**WHAT IS EXPECTED:** A word-for-word transcription of the data below is required.

**PROVIDED MATERIAL:**
::::
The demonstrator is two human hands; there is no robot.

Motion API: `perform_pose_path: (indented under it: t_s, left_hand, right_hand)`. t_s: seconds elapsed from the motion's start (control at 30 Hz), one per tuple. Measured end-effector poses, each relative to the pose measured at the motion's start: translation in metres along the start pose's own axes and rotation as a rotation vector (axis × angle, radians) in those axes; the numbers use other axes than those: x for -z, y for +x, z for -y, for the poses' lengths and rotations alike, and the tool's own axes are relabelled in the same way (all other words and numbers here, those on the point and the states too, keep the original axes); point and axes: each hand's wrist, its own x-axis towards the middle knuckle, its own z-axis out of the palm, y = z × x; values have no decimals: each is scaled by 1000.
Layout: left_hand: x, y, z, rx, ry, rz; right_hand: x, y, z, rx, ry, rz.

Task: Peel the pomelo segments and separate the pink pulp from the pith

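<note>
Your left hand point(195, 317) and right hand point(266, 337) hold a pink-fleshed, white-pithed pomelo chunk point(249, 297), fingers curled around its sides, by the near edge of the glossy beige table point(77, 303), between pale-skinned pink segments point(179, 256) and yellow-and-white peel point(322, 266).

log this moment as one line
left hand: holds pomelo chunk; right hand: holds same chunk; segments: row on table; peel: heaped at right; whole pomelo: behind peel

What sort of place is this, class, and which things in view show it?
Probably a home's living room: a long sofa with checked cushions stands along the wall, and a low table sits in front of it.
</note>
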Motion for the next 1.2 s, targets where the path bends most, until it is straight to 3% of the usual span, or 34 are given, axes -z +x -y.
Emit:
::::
**ANSWER TO THE PROBLEM:**
The demonstrator is two human hands; there is no robot.

Motion API: `perform_pose_path: (indented under it: t_s, left_hand, right_hand)`. t_s: seconds elapsed from the motion's start (control at 30 Hz), one per tuple. Measured end-effector poses, each relative to the pose measured at the motion's start: translation in metres along the start pose's own axes and rotation as a rotation vector (axis × angle, radians) in those axes; the numbers use other axes than those: x for -z, y for +x, z for -y, for the poses' lengths and rotations alike, and the tool's own axes are relabelled in the same way (all other words and numbers here, those on the point and the states too, keep the original axes); point and axes: each hand's wrist, its own x-axis towards the middle knuckle, its own z-axis out of the palm, y = z × x; values have no decimals: each is scaled by 1000.
Layout: left_hand: x, y, z, rx, ry, rz; right_hand: x, y, z, rx, ry, rz.

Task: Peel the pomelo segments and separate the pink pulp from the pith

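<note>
Your left hand point(195, 317) and right hand point(266, 337) hold a pink-fleshed, white-pithed pomelo chunk point(249, 297), fingers curled around its sides, by the near edge of the glossy beige table point(77, 303), between pale-skinned pink segments point(179, 256) and yellow-and-white peel point(322, 266).

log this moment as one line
left hand: holds pomelo chunk; right hand: holds same chunk; segments: row on table; peel: heaped at right; whole pomelo: behind peel

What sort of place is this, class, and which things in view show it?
Probably a home's living room: a long sofa with checked cushions stands along the wall, and a low table sits in front of it.
</note>
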Motion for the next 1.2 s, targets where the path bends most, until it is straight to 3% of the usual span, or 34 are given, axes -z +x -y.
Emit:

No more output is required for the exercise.